Exercise — Transcribe the listing below from its opening line up to and including the line that contains "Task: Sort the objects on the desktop"; reproduce nothing else.
════════════════
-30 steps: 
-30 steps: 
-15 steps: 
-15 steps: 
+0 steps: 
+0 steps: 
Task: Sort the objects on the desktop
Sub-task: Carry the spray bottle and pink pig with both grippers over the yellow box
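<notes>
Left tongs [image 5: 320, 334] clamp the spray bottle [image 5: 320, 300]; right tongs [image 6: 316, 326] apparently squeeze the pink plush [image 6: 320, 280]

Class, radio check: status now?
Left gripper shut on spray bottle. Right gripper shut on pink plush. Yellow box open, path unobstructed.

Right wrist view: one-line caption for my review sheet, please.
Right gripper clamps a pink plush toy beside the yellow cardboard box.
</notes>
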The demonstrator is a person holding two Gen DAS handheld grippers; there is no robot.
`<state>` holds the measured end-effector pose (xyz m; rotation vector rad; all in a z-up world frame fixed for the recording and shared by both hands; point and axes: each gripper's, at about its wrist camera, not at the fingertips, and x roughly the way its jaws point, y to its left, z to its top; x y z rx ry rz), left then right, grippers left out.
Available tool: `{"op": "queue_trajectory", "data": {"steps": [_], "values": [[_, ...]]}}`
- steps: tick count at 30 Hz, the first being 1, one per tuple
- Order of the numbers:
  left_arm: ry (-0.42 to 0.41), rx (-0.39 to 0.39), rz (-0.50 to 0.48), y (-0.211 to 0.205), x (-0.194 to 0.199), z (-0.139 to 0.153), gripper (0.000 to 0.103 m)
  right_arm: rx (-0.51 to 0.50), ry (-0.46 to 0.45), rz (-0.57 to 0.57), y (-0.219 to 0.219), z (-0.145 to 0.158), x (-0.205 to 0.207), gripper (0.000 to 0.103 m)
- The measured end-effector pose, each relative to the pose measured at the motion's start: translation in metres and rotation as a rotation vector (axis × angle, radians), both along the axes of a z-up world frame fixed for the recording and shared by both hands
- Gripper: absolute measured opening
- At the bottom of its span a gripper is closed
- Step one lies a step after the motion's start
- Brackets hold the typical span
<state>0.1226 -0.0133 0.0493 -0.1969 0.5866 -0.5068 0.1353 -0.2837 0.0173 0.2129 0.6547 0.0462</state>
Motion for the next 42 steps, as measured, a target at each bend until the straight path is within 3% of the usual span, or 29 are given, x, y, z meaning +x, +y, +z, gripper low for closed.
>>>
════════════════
Response for this exercise —
-30 steps: 
-30 steps: 
-15 steps: 
-15 steps: 
+0 steps: 
+0 steps: 
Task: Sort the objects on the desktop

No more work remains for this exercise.